Autophagy-dependent UVB-induced cell proliferation. a, BrdU uptake was determined as a measure of cell growth in UVB-treated cells with or without ROS or autophagy inhibitors. b, cell survival was assessed by counting the cells following UVB treatment using trypan blue exclusion assay. c, soft agar colony formation assay assessed cell growth after UVB treatment with or without ROS and autophagy inhibitor. For each treatment, 6–10 dishes were used, and microscopic images of transformed colonies were taken from six randomly selected fields in each dish (6–10 dishes/group).
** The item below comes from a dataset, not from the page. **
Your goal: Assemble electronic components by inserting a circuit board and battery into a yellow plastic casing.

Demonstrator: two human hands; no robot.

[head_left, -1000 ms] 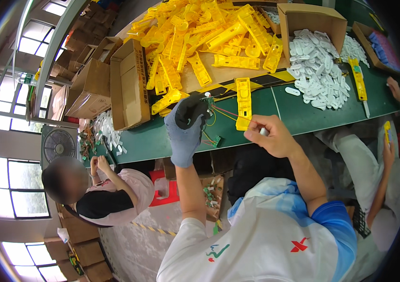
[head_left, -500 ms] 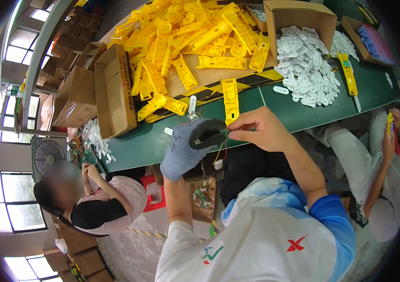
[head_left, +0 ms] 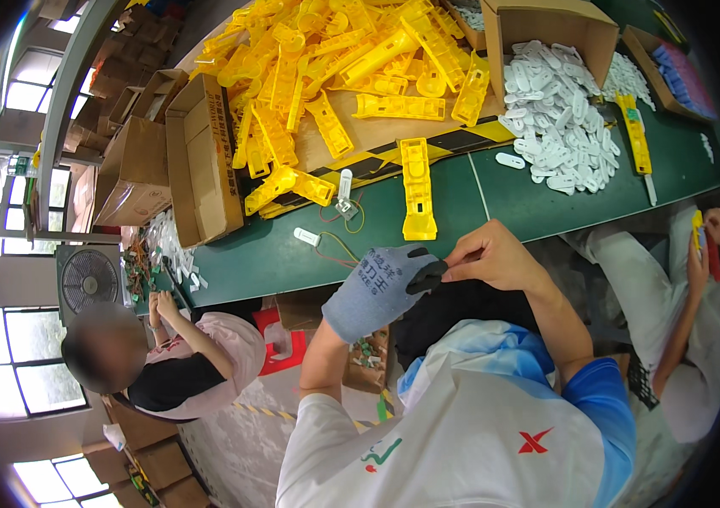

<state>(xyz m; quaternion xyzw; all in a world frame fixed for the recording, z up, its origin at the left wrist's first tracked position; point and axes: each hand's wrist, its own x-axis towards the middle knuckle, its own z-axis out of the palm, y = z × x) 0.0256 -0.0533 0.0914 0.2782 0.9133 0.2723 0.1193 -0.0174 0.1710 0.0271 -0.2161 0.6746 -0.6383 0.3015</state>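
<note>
My left hand [head_left: 385, 288], in a grey-blue glove with dark fingertips, is closed in front of the bench edge. My bare right hand [head_left: 491, 258] meets it there, thumb and forefinger pinched against the gloved fingertips. What lies between them is too small and covered to make out. Thin red and yellow wires run to the glove from a white oval piece [head_left: 307, 236] on the bench. Beyond my hands a yellow plastic housing [head_left: 418, 190] lies lengthwise, its hollow side up. Left of it are another white piece [head_left: 345, 184] and a small metal part [head_left: 346, 208] with wires.
Yellow housings [head_left: 326, 76] are heaped on a board at the back. White oval pieces [head_left: 559, 118] spill from a cardboard box [head_left: 546, 25] at right. An open carton [head_left: 199, 169] stands left. A yellow-handled tool [head_left: 634, 140] lies far right. Co-workers sit on both sides.
Both hands have come down toward me and slightly right, off the yellow housing's near end. The glove has turned its back upward, covering the small green part that showed between the fingers.
</note>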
A representative microscopic view is shown. d, number of transformed colonies was counted and presented as a bar graph. Each experiment was repeated at least three times, and statistical analysis was performed using one-way ANOVA followed by Bonferroni's post-test analysis for multiple-group comparisons. Statistical significance is indicated by asterisks: *, p ≤, 0.05 and **, p ≤ 0.01.